Do you have access to the server’s access logs? If so, the easiest way would be to just parse those.

If you don’t have access to those, indeed you can’t predict how many assets will be downloaded by the client because you can’t “see” from PHP whether the client already has it cached or not.

OR you need to run everything through PHP, even all static assets, and use If-Modified-Headers to respond with 403 if the file hasn’t changed. See an example here http://stackoverflow.com/questions/1038638/caching-image-requests-through-php-if-modified-since-not-being-sent. This does put extra strain on PHP though and will probably slow down your site a bit as well. I would only use this if all else fails.

Are the limits very tough that you need to know this? Doesn’t the hoster have a panel where you can see your data traffic, like cacti, awstats, etc?
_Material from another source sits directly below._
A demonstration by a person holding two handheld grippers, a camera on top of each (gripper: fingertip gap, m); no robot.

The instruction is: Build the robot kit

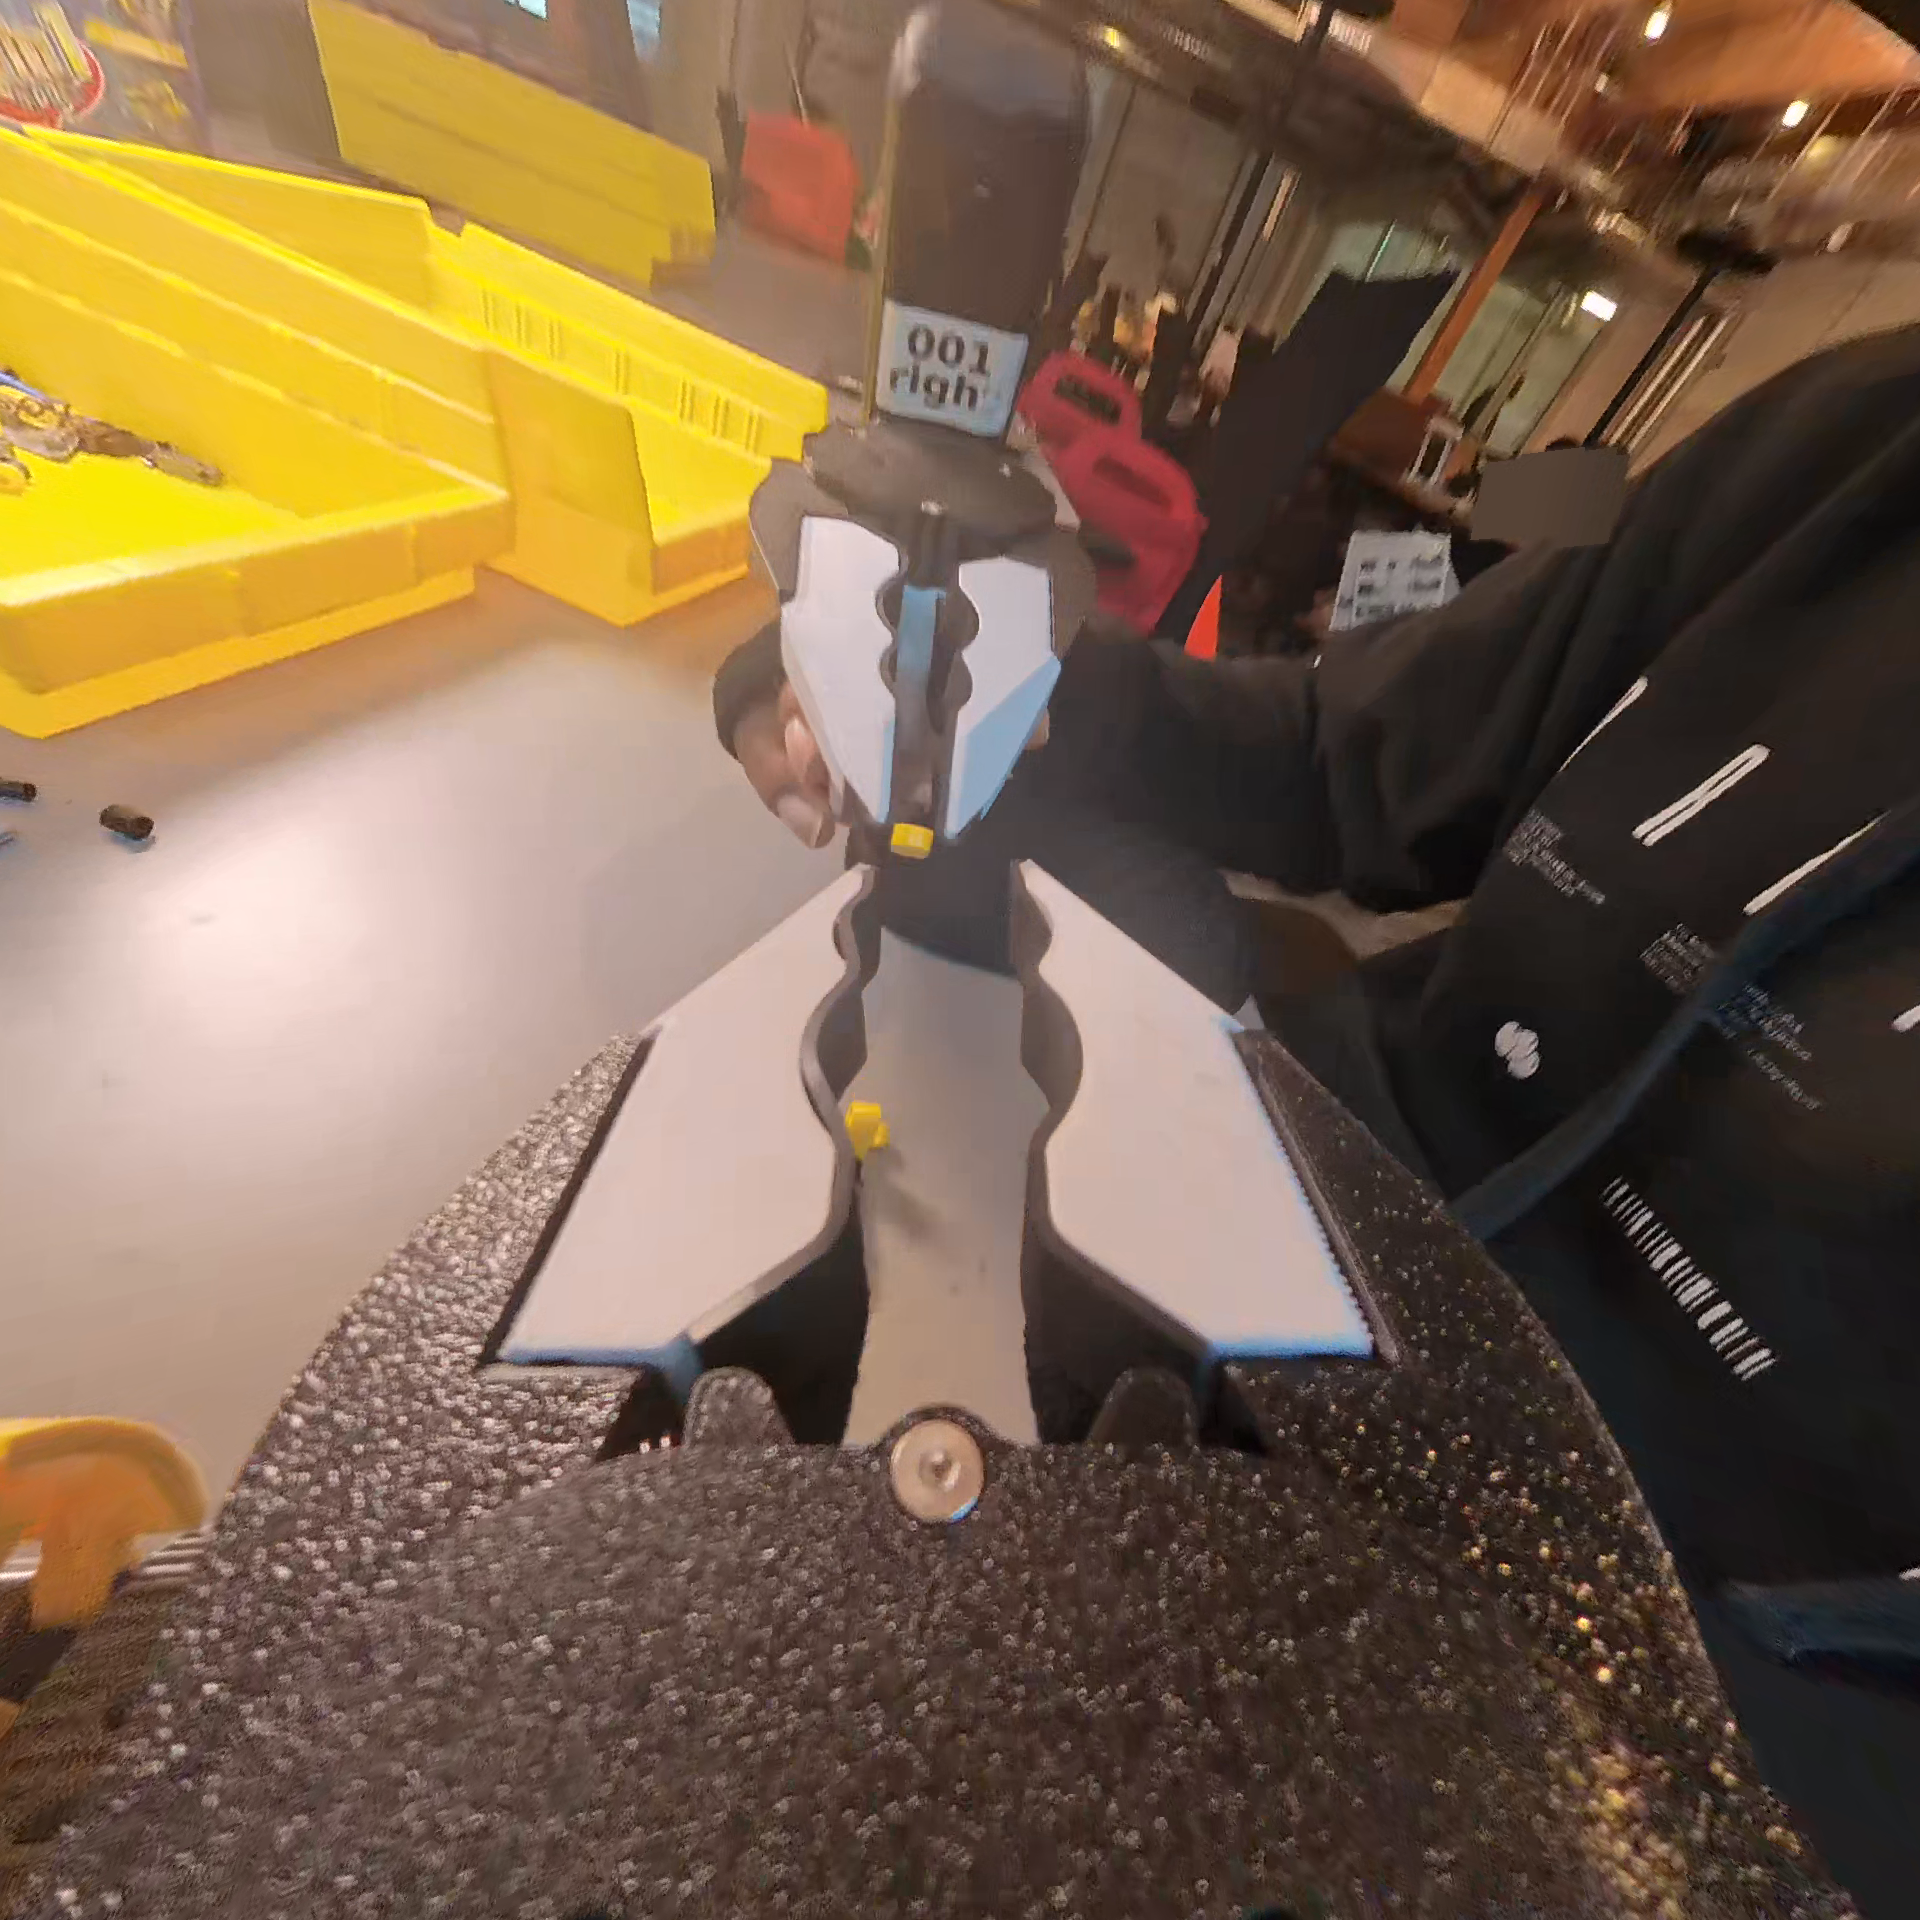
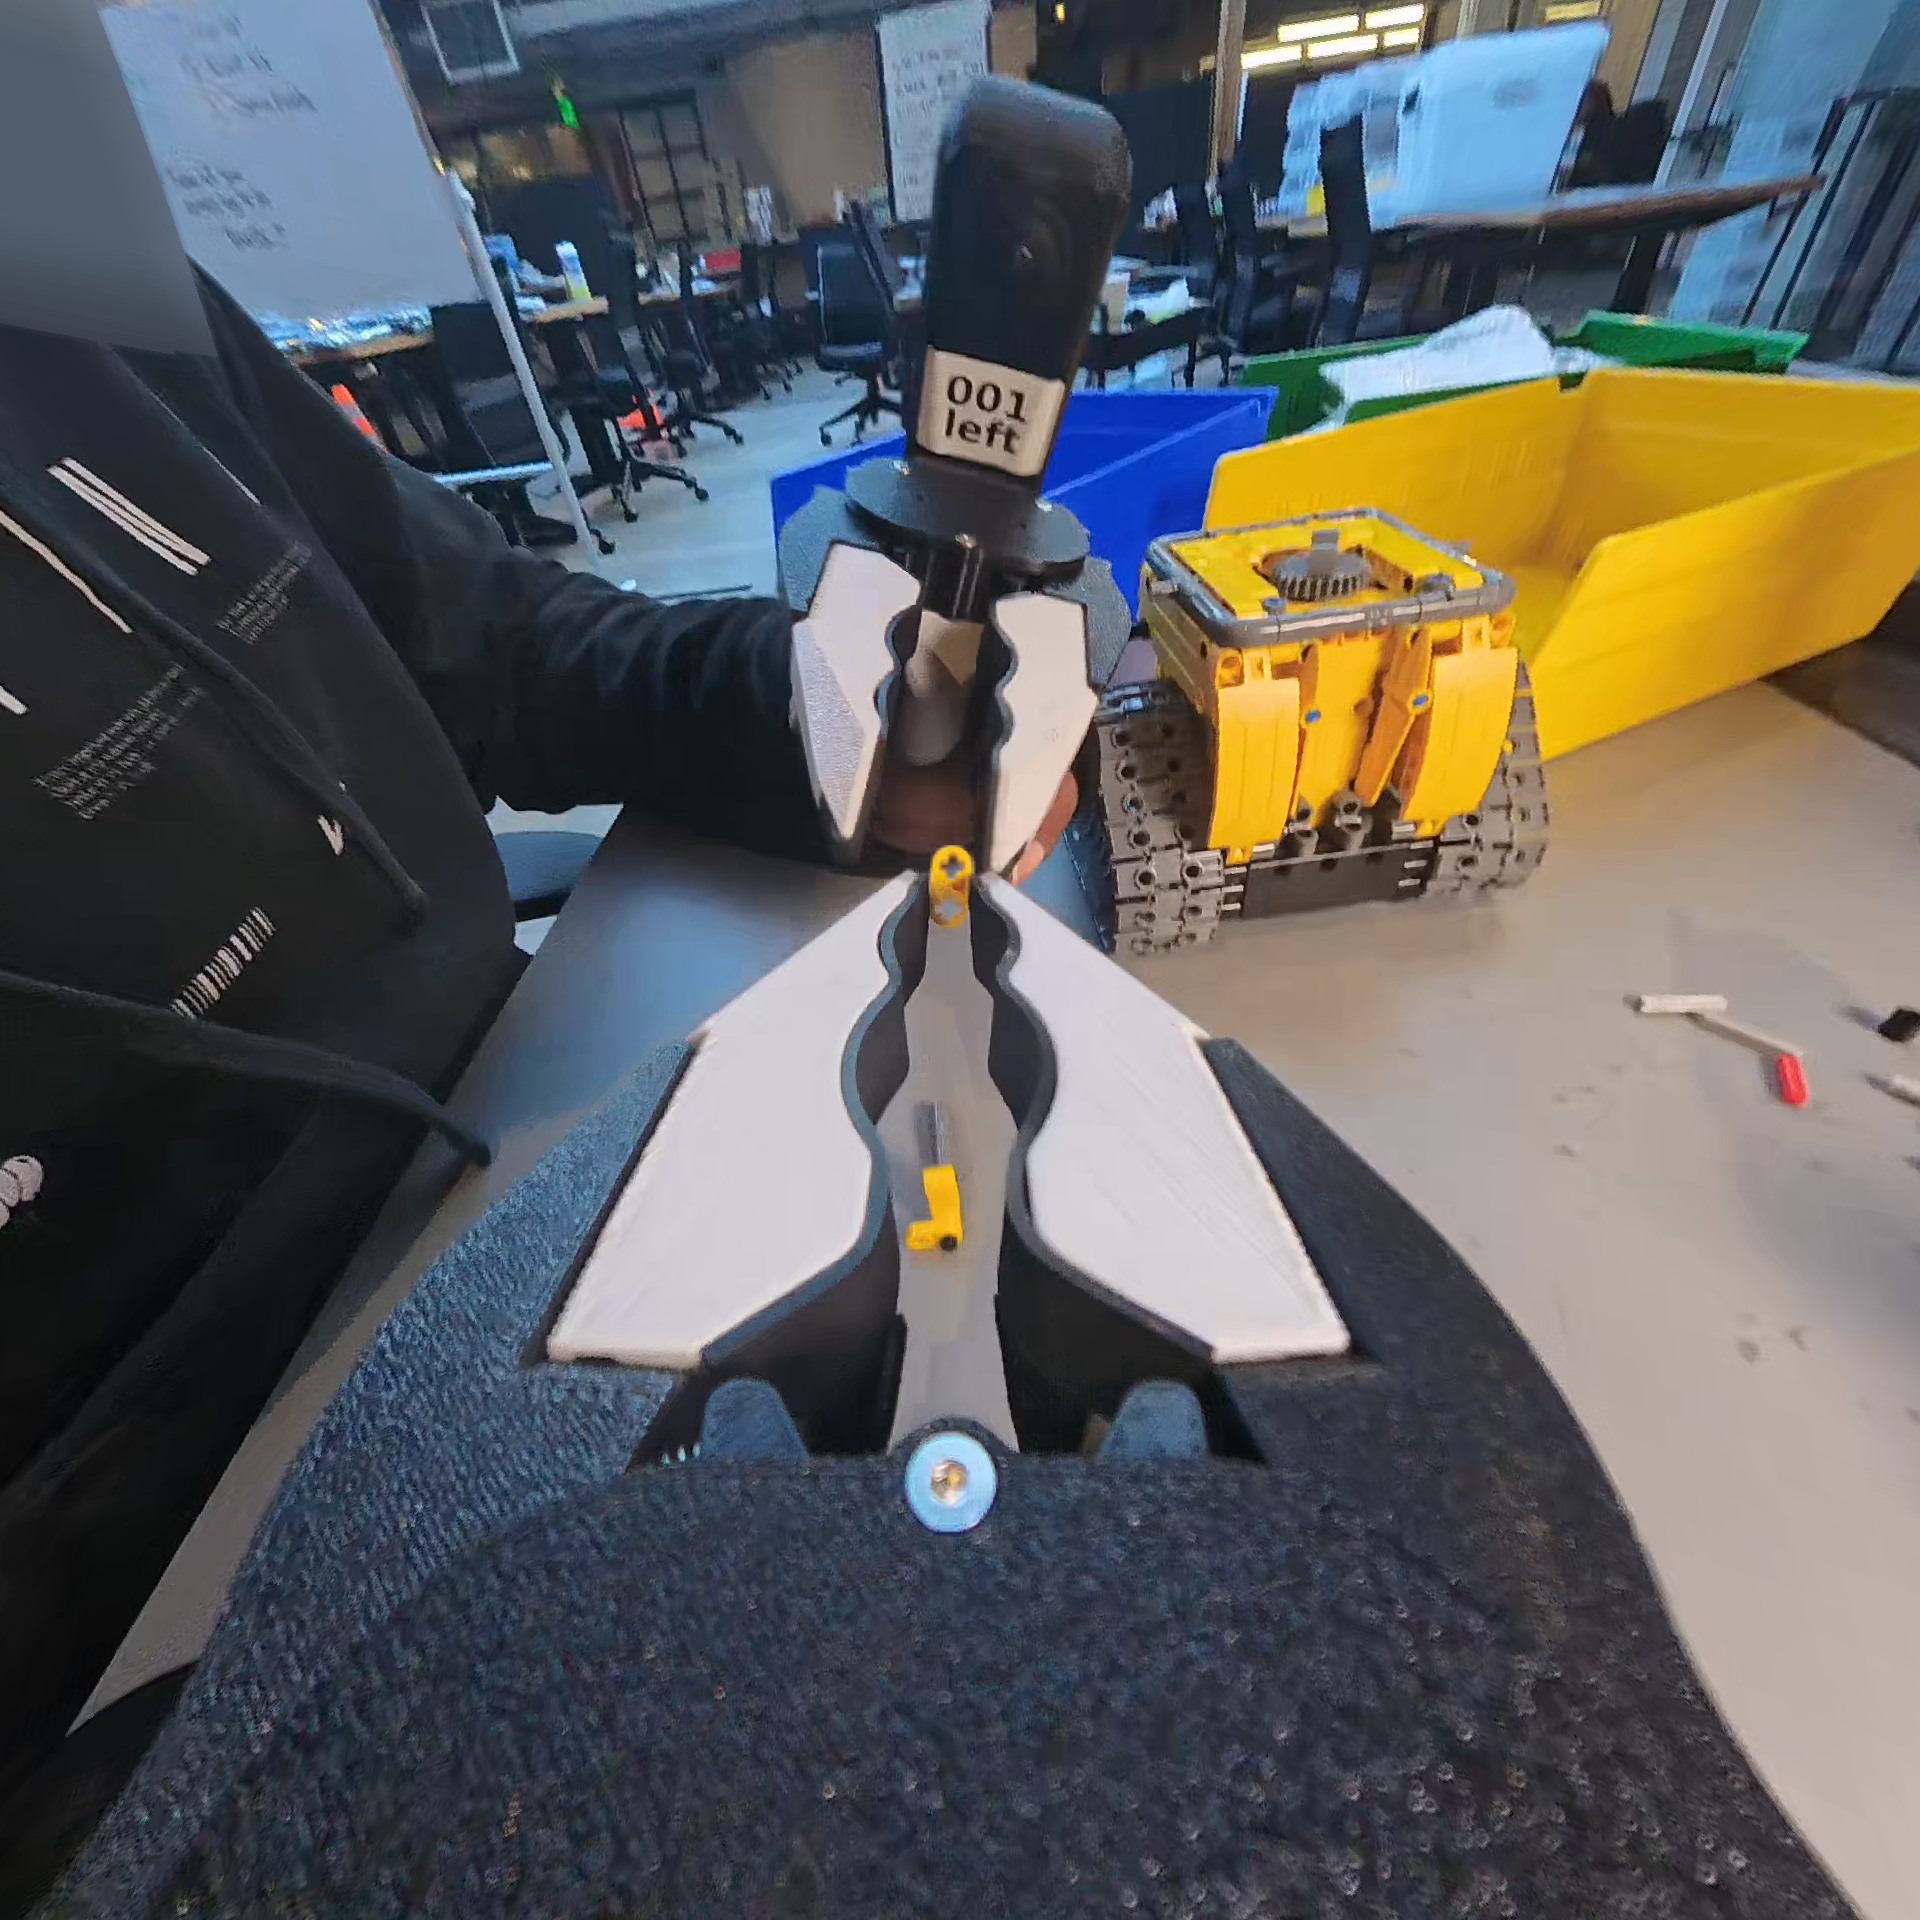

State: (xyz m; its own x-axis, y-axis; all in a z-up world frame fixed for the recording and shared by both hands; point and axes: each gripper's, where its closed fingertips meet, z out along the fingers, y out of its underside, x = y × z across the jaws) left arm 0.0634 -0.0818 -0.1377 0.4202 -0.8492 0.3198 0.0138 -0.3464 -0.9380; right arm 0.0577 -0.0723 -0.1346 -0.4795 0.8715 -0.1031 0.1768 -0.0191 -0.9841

kreut · April 14, 2013, 6:45pm

Thank you for the detailed response. Basically, I’m going to be running a site where User A and User B (representing different) will be assessed a fee based on how much traffic flows through their “section” of the site (there’s a potential for high volume). I was considering on running the website through Amazon’s cloud services to ensure scalability. Would the “parse the server logs” option be a possibility were I to run my website through them? (And, this would be the first time that I run a php application through Amazon, so this may be a super noob question…)

Avram · April 14, 2013, 10:33pm

If URL rewriting is not enabled on your website already, you could maybe rewrite everything (html, css, js, images, … but not php files) to custom PHP script that would cause server to load everything through that page. For example, if yourwebsite.com/index.html is requested, rewrite will load yourwebsite.com/serve.php?path=/index.html, then index.html requests /style.css and rewrite loads /serve.php?path=/style.css and so on… Then, serve.php would:

a) check if file exists and if so
b) read it’s size, add it to the database
c) set correct headers (cache control, content type: text/html, text/css, application/x-javascript, image/jpeg, image/png, …)
d) readfile(‘./’.trim($_GET[‘path’], ‘/’));
e) die;

Be careful around d) though, as someone could easily request /serve.php?path=/serve.php or another critical file, so you should always (double) check what is in the ?path=

kreut · April 14, 2013, 10:58pm

Your solution makes sense to me and seems pretty clever! However, wouldn’t viewing the server logs be a lot easier as suggested earlier by ScallioXTX?

Do you have access to the server’s access logs? If so, the easiest way would be to just parse those.

I now think that I can just use PHP to go through the log each night, finding which files were accessed, and sum up the bytes transferred directly from the log. I found this http://beginlinux.com/blog/2010/07/apache-web-server-logs/ to be a helpful start.

Avram · April 15, 2013, 8:23am

Of course you can do that, provided that you have permissions to read access log file. Note that this file can be huge sometimes, as it logs every server request

kreut · April 15, 2013, 12:38pm

I appreciate the additional input!